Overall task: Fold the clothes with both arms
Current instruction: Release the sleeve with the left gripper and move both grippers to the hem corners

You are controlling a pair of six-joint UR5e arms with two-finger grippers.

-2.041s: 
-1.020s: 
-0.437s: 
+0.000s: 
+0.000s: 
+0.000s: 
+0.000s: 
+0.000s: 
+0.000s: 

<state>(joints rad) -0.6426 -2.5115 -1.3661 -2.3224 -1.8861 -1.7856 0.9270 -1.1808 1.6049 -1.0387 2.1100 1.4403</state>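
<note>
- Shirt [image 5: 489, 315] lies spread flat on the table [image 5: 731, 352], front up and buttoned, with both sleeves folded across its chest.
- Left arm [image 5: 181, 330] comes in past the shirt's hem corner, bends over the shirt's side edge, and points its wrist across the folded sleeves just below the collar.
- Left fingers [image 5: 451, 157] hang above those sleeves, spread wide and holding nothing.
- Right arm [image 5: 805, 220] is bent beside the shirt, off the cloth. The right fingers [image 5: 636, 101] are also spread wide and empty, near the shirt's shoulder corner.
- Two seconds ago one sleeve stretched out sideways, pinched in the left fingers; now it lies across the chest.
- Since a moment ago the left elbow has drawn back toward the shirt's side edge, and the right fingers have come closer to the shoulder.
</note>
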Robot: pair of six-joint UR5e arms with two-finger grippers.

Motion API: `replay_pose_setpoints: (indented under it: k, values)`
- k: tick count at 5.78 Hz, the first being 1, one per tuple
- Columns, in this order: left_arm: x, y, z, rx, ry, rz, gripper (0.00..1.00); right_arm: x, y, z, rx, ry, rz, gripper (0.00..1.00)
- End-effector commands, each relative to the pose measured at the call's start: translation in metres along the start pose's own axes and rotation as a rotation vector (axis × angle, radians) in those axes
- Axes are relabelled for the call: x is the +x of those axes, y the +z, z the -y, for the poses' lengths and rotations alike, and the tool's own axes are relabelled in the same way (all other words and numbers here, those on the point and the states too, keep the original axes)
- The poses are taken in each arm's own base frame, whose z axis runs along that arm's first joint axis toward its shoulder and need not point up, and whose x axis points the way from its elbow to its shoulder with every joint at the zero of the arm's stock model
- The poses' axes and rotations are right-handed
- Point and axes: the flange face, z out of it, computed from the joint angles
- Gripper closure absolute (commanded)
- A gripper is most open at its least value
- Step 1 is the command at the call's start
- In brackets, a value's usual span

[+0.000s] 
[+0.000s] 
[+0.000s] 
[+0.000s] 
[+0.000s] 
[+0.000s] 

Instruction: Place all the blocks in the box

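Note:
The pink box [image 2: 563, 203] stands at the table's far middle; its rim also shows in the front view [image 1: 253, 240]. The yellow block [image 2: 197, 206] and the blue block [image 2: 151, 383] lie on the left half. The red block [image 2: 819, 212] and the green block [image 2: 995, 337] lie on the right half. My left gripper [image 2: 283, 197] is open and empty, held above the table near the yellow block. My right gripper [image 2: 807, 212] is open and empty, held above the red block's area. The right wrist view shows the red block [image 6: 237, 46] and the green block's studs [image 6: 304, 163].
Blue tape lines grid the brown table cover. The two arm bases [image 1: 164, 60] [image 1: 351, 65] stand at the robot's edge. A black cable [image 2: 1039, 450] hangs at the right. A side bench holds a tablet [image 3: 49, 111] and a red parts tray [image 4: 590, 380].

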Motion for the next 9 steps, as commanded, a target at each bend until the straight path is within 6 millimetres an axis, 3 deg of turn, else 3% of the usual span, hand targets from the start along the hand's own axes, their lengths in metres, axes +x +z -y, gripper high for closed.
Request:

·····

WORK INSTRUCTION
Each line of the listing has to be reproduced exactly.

SOLUTION TO THE PROBLEM
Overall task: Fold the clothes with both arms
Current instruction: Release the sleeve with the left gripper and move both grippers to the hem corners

You are controlling a pair of six-joint UR5e arms with two-finger grippers.

-2.041s: 
-1.020s: 
-0.437s: 
+0.000s: 
+0.000s: 
+0.000s: 
+0.000s: 
+0.000s: 
+0.000s: 

<state>(joints rad) -0.6426 -2.5115 -1.3661 -2.3224 -1.8861 -1.7856 0.9270 -1.1808 1.6049 -1.0387 2.1100 1.4403</state>
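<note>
- Shirt [image 5: 489, 315] lies spread flat on the table [image 5: 731, 352], front up and buttoned, with both sleeves folded across its chest.
- Left arm [image 5: 181, 330] comes in past the shirt's hem corner, bends over the shirt's side edge, and points its wrist across the folded sleeves just below the collar.
- Left fingers [image 5: 451, 157] hang above those sleeves, spread wide and holding nothing.
- Right arm [image 5: 805, 220] is bent beside the shirt, off the cloth. The right fingers [image 5: 636, 101] are also spread wide and empty, near the shirt's shoulder corner.
- Two seconds ago one sleeve stretched out sideways, pinched in the left fingers; now it lies across the chest.
- Since a moment ago the left elbow has drawn back toward the shirt's side edge, and the right fingers have come closer to the shoulder.
</note>
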Robot: pair of six-joint UR5e arms with two-finger grippers.

Motion API: `replay_pose_setpoints: (indented under it: k, values)`
- k: tick count at 5.78 Hz, the first being 1, one per tuple
- Columns, in this order: left_arm: x, y, z, rx, ry, rz, gripper (0.00..1.00); right_arm: x, y, z, rx, ry, rz, gripper (0.00..1.00)
- End-effector commands, each relative to the pose measured at the call's start: translation in metres along the start pose's own axes and rotation as a rotation vector (axis × angle, radians) in those axes
- Axes are relabelled for the call: x is the +x of those axes, y the +z, z the -y, for the poses' lengths and rotations alike, and the tool's own axes are relabelled in the same way (all other words and numbers here, those on the point and the states too, keep the original axes)
- The poses are taken in each arm's own base frame, whose z axis runs along that arm's first joint axis toward its shoulder and need not point up, and whose x axis points the way from its elbow to its shoulder with every joint at the zero of the arm's stock model
- The poses' axes and rotations are right-handed
- Point and axes: the flange face, z out of it, computed from the joint angles
- Gripper closure absolute (commanded)
- A gripper is most open at its least value
- Step 1 is the command at the call's start
- In brackets, a value's usual span

[+0.000s] 
[+0.000s] 
[+0.000s] 
[+0.000s] 
[+0.000s] 
[+0.000s] 

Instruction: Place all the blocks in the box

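Note:
The pink box [image 2: 563, 203] stands at the table's far middle; its rim also shows in the front view [image 1: 253, 240]. The yellow block [image 2: 197, 206] and the blue block [image 2: 151, 383] lie on the left half. The red block [image 2: 819, 212] and the green block [image 2: 995, 337] lie on the right half. My left gripper [image 2: 283, 197] is open and empty, held above the table near the yellow block. My right gripper [image 2: 807, 212] is open and empty, held above the red block's area. The right wrist view shows the red block [image 6: 237, 46] and the green block's studs [image 6: 304, 163].
Blue tape lines grid the brown table cover. The two arm bases [image 1: 164, 60] [image 1: 351, 65] stand at the robot's edge. A black cable [image 2: 1039, 450] hangs at the right. A side bench holds a tablet [image 3: 49, 111] and a red parts tray [image 4: 590, 380].
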
Motion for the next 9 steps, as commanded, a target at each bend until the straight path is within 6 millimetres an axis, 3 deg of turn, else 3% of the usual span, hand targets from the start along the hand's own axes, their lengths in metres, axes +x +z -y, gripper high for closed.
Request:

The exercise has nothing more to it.